Instructions for the task:
For each line below with the word "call", write out a copy.

Data excerpts:
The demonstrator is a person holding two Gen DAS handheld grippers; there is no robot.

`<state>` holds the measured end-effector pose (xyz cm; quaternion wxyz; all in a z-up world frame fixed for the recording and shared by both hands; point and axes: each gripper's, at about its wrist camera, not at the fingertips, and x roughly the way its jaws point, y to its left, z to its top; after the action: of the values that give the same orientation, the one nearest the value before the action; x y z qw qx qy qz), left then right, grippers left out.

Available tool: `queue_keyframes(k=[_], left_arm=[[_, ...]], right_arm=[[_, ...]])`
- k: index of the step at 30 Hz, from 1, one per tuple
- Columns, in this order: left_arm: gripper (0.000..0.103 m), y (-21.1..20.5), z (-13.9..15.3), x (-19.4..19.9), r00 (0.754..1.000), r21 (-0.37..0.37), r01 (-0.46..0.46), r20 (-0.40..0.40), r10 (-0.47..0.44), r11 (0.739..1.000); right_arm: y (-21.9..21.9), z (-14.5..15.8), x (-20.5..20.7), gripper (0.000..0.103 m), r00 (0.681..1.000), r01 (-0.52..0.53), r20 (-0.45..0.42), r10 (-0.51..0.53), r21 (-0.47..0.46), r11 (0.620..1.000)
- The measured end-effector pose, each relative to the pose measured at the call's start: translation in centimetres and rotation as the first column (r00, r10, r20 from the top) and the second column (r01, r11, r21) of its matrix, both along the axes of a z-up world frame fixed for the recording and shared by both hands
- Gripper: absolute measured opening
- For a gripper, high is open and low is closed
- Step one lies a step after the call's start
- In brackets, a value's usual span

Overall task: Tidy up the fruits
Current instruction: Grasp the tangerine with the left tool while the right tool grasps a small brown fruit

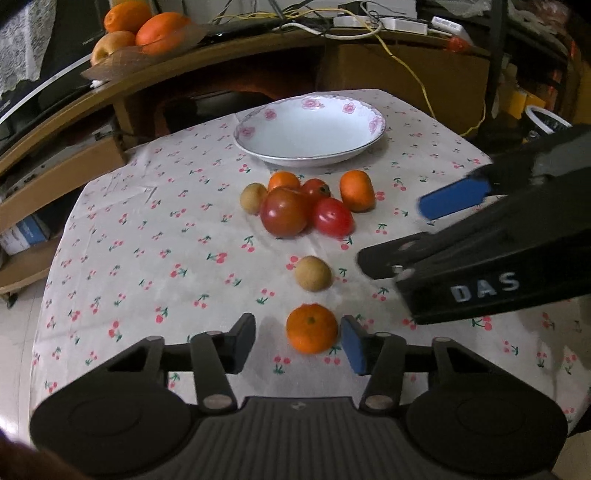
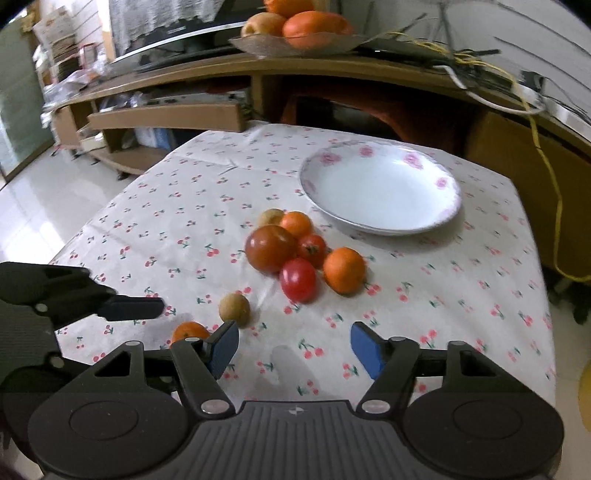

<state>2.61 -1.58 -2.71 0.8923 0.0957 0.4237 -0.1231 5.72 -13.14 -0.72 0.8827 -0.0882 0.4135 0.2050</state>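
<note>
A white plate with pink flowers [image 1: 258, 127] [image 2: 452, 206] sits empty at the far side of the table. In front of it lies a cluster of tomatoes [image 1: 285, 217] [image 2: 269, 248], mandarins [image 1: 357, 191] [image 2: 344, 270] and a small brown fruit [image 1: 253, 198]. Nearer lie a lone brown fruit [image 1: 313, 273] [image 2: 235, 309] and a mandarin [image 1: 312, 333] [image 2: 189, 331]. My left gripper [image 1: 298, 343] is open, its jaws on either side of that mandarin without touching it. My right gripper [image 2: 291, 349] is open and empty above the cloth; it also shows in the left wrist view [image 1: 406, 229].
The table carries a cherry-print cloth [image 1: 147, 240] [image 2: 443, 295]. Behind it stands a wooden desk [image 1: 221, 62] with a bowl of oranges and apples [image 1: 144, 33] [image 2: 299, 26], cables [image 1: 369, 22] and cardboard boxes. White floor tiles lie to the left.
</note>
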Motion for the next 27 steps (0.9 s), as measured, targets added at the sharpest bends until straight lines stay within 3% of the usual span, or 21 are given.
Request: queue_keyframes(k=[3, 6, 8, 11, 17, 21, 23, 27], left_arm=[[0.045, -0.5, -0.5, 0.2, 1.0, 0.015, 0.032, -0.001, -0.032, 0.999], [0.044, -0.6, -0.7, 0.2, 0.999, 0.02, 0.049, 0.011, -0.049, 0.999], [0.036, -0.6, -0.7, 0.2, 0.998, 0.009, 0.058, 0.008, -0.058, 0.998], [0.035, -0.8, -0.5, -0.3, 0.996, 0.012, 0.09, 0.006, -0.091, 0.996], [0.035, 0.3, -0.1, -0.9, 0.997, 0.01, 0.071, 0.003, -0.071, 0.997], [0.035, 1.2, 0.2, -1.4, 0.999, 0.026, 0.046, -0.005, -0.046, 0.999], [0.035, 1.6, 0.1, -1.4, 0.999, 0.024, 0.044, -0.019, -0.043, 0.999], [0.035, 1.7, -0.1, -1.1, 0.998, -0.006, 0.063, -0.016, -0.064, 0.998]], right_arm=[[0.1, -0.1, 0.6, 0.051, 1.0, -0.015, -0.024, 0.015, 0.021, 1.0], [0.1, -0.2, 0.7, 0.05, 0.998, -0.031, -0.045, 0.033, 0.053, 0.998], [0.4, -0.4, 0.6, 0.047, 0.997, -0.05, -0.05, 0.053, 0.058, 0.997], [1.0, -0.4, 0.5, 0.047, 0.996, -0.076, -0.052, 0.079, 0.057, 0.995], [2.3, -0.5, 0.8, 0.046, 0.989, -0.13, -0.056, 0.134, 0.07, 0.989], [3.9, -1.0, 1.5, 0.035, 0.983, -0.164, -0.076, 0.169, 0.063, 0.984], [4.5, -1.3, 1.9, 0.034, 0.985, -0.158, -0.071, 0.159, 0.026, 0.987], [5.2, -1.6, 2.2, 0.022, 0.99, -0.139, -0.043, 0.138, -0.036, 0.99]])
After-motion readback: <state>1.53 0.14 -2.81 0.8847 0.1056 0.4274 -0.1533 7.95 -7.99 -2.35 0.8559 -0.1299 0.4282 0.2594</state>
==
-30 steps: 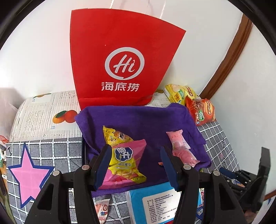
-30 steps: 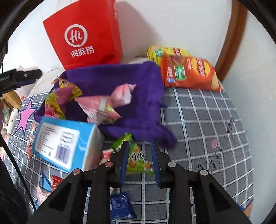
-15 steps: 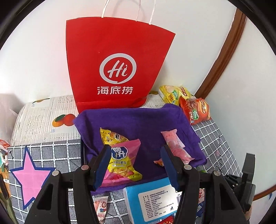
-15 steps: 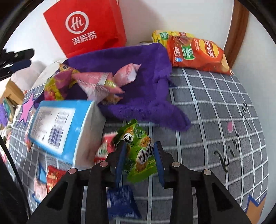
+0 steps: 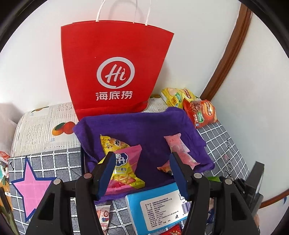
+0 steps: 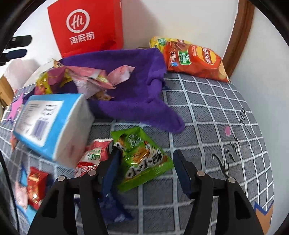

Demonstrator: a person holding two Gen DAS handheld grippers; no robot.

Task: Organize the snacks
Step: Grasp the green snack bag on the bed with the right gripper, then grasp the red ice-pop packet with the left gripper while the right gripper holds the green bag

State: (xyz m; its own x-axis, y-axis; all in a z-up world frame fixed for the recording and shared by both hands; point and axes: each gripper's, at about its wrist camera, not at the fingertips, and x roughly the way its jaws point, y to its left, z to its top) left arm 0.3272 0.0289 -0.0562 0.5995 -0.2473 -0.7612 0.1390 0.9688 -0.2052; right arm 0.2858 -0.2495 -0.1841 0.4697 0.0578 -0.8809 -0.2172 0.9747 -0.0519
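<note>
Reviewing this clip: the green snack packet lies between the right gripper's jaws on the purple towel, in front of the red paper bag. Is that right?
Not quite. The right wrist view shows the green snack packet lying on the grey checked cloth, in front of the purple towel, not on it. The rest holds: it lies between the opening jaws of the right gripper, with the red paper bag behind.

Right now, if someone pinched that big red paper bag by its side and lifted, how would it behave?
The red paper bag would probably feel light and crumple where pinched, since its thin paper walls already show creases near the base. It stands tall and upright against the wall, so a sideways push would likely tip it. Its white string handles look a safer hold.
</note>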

Written solution:
- The measured end-effector pose, each relative to the pose measured at the call's start: translation in centimetres and rotation as the first column (r00, r10, r20 from the top) and the second column (r01, r11, r21) of its matrix, both along the axes of a z-up world frame fixed for the recording and shared by both hands
- Step one lies a step after the call's start

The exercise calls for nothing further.